So, we were back in touch. Small talk ensued. Eventually events of the past were brought up; by him initially. He apologised. I apologised (I wasn't actually sorry about anything other than letting him into my knickers, but I have a reflexive habit of returning a sorry with one of my own). He liked me, but didn't want to like me. He thought we would get along. I liked him but didn't trust him to stick around, something which he found insulting, despite admitting that he just wants to Be Alone and Focus on His Art (did I mention he's a writer with a Bukowski complex?). The upshot was that we confused each other and ourselves and agreed that Facebook wasn't the best forum for such a conversation and we should leave it for another time. We tried to move on.
Which brings me to The Fight. He announced his new life plan (based on a Bukowski poem, of course) was to be alone, focus on writing, travel in his van and fund it all by money earned through medical trials. Apparently, loneliness produces great art, the hard times are the best and tragedy can be exciting; he has no time for people in jobs they hate complaining about being bored. Just quit! Focus on your art! etc, etc. I announced that I thought that this was bullshit, there is nothing romantic and glamorous about tragedy or loneliness and that for most people, they don't have an art they can rely on and therefore have to y'know, work in order to buy food.
We haven't spoken since; he, I assume, is offended by my outpouring of scorn on his life plan and I am too infuriated by his pretentious and immature outlook to talk to him.

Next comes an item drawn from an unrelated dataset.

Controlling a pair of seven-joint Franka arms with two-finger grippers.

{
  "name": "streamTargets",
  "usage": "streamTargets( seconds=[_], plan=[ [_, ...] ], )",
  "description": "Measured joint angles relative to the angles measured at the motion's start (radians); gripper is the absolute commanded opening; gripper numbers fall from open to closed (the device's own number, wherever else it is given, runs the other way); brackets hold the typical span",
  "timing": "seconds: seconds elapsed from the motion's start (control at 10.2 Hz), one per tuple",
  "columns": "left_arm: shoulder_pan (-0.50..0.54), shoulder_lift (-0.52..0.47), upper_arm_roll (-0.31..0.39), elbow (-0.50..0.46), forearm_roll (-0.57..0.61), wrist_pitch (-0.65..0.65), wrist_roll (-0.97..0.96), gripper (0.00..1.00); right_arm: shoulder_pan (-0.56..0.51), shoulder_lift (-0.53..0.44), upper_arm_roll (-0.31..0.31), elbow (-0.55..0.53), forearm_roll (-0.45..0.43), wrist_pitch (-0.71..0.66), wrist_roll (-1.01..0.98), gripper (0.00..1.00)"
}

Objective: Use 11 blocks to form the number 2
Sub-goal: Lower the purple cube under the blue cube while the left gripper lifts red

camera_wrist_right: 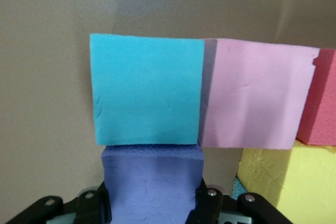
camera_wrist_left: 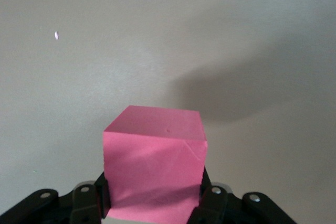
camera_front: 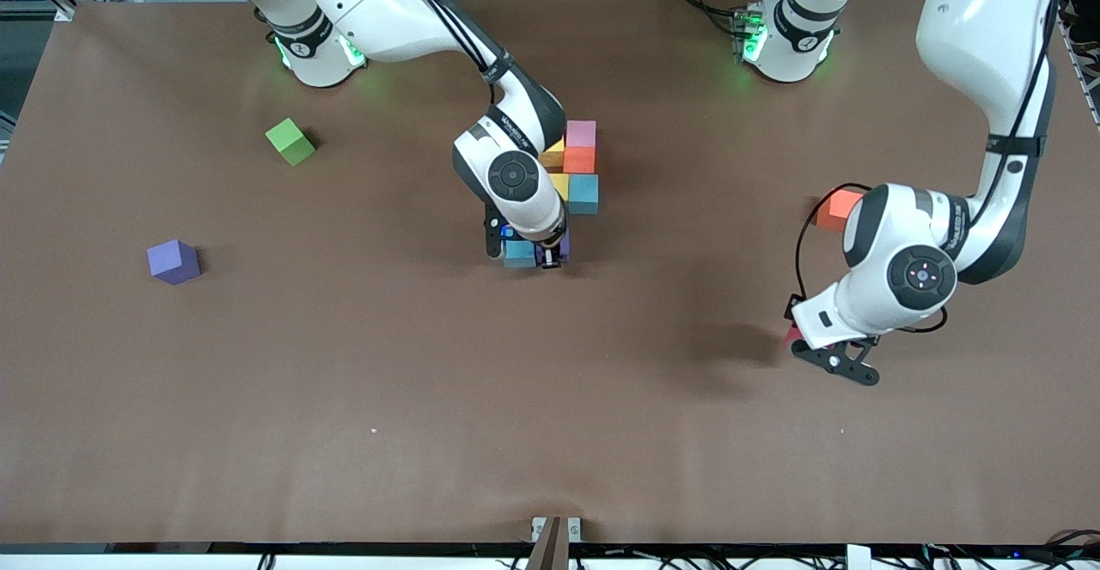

For me, the whole debate has raised some serious questions. Do you have to agree with someone's life philosophy to still have romantic feelings for them? And does it matter when their life philosophy makes them completely unsuitable for longterm attachment? Then finally, exactly what do I value more? Security and love? Or artistic - and therefore possibly spiritual - fulfillment and satisfaction? Answers on a postcard please, because I don't have a fucking clue. One thing I do know - I've been through hard times whilst alone before, and it wasn't inspiring or interesting or exciting; it was hell and I'd do anything not to have to go there again.